Task directions »
Report each line of the data that has "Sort" somewhere in it.

Data extract »
————

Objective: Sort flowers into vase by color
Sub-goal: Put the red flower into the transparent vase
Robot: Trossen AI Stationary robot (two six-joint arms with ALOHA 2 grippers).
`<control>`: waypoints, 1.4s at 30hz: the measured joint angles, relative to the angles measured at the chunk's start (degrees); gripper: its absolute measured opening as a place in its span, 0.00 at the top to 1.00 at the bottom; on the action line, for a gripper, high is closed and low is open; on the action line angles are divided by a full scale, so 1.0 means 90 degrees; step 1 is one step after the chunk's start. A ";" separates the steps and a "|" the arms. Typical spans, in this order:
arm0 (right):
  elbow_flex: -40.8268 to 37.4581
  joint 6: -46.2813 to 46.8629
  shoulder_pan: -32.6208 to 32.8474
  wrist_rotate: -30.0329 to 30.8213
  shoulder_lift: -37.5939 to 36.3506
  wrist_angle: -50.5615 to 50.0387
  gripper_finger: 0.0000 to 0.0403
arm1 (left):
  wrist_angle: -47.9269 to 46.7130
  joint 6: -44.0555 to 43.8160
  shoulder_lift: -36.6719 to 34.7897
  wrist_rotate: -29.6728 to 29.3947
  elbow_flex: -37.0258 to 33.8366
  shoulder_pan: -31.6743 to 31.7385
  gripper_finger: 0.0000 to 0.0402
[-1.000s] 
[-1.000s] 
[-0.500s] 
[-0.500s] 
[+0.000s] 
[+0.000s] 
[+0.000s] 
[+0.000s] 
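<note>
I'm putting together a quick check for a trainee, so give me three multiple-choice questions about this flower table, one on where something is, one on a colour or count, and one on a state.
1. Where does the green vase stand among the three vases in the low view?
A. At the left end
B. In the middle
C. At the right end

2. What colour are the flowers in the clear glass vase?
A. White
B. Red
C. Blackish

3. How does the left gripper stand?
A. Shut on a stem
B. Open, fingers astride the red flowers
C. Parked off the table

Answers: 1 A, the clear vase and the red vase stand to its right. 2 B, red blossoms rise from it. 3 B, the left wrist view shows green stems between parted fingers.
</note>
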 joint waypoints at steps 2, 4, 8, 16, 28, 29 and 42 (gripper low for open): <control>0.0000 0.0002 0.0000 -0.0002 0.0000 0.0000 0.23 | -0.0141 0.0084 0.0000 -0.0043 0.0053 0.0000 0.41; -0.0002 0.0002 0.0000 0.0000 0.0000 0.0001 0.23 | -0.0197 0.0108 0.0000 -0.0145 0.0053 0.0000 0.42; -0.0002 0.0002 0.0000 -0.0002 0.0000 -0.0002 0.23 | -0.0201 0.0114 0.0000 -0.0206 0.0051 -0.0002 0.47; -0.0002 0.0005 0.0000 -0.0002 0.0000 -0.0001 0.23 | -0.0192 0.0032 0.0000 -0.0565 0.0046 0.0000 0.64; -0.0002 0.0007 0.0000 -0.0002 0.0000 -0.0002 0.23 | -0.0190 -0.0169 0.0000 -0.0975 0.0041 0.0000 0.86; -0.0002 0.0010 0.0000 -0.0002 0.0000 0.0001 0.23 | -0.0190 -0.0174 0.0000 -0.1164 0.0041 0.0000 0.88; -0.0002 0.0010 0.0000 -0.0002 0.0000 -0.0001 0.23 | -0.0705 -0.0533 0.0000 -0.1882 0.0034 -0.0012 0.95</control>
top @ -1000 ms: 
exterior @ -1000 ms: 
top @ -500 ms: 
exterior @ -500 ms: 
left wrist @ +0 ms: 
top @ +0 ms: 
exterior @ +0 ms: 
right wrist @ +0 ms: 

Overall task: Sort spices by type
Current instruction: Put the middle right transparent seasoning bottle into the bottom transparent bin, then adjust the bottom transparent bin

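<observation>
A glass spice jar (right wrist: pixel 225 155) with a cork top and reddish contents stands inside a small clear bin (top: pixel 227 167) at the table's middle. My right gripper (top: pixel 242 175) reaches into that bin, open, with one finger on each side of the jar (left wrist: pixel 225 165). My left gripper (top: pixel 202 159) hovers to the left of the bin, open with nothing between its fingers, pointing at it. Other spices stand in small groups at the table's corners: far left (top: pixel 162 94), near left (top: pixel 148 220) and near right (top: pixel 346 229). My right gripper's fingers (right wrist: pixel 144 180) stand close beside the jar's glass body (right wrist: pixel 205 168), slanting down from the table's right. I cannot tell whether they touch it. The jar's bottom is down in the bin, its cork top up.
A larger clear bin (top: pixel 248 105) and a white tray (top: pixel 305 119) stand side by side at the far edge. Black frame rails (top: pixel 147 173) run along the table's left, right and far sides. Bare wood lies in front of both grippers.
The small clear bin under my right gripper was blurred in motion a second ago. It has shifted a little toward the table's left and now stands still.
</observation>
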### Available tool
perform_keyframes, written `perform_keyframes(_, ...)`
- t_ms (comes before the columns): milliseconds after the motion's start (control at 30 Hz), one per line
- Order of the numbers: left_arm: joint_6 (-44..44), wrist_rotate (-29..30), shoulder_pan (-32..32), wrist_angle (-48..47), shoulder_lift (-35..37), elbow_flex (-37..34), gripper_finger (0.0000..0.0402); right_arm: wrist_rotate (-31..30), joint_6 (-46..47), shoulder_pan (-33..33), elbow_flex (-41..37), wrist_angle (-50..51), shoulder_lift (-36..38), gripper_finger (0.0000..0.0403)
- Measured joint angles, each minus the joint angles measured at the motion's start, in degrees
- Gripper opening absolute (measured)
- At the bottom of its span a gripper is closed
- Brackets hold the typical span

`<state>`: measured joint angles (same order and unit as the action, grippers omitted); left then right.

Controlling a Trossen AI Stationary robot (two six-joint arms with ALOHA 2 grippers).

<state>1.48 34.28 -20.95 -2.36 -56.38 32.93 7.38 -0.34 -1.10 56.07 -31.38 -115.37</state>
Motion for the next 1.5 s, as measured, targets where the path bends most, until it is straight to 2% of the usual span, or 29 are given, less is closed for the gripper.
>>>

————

Reply »
Objective: Sort flowers into vase by color
Overall task: Sort spices by type

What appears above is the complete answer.